▶ [Raw data]
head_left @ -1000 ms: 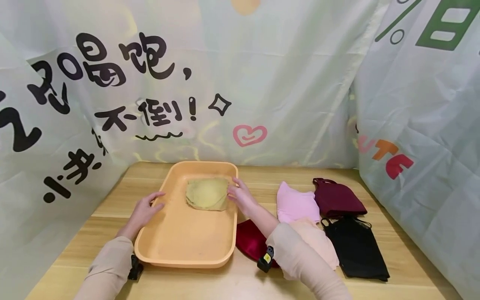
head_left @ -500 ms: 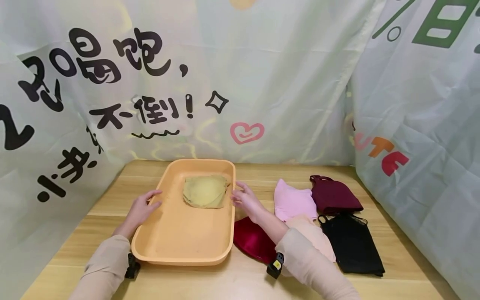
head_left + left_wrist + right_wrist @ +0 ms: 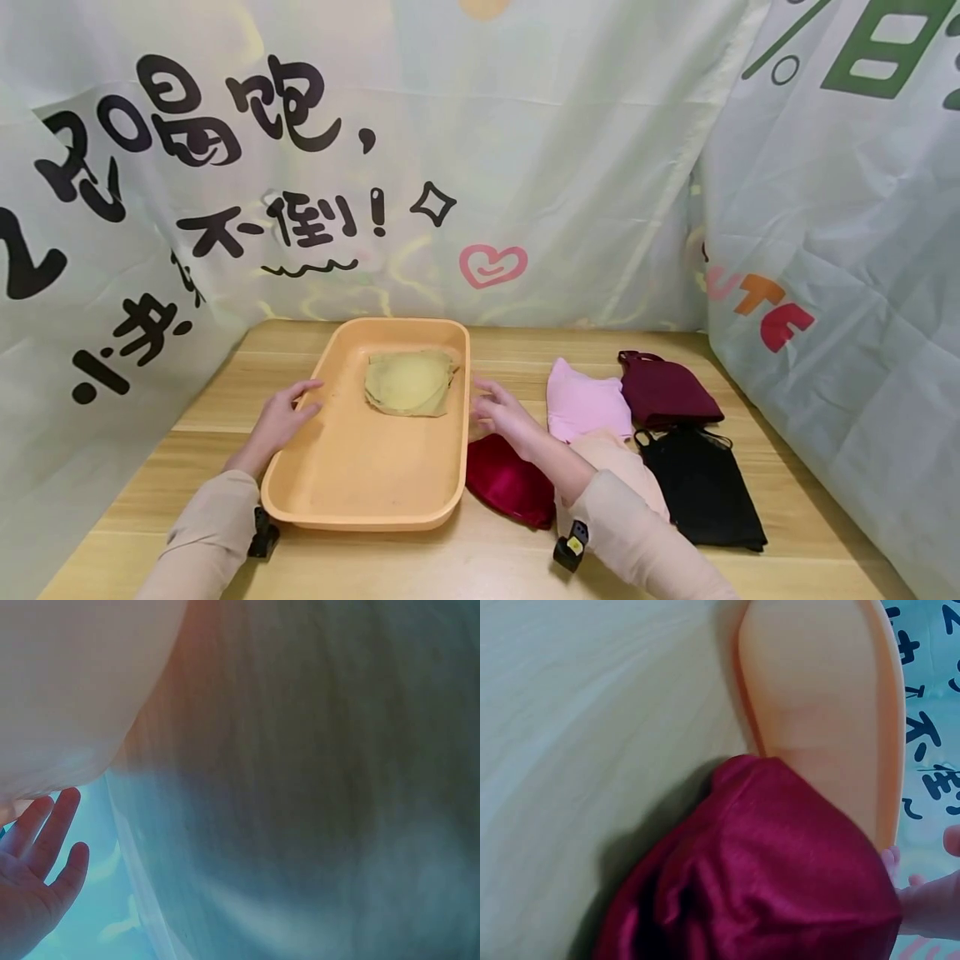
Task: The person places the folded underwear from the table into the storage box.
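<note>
Tray (image 3: pixel 360 471) between left hand (image 3: pixel 277 419) at its rim and right hand (image 3: pixel 512 415) just beside it (2 hands relaxed, unclenched)

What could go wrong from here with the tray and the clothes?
1. The shiny red garment sits right by the side of the tray; if the tray shifts that way, it might crumple the garment.
2. The right sleeve crosses over the peach garment in the head view; a low swing could drag it.
3. The khaki garment lies loose in the tray, so a jolt may slide it.
</note>
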The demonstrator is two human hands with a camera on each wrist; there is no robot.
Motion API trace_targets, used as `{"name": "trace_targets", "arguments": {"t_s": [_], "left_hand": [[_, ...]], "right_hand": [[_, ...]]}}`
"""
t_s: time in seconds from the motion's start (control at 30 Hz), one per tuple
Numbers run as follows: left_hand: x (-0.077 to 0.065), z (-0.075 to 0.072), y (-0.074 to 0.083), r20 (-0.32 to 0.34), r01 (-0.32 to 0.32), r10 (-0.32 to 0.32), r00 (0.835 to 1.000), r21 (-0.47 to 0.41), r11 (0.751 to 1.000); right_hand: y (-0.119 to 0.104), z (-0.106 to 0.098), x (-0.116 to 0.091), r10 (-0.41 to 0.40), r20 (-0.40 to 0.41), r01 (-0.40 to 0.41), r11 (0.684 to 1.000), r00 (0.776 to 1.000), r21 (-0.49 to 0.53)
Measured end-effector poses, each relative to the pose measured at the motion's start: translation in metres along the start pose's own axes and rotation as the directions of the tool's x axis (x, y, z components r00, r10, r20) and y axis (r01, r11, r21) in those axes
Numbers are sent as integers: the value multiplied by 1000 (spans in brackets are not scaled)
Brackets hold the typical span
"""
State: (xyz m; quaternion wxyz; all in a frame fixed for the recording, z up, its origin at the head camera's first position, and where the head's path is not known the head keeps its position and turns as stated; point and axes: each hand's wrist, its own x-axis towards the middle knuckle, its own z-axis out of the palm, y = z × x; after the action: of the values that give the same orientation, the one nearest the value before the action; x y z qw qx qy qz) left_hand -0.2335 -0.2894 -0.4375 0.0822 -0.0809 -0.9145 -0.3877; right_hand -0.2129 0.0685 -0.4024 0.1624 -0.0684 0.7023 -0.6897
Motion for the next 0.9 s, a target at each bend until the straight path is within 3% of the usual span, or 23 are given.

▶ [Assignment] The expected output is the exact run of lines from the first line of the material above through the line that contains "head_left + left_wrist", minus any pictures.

▶ [Answer space]
head_left @ -1000 ms: 
head_left @ -500 ms: 
head_left + left_wrist + right_wrist @ +0 ms: 

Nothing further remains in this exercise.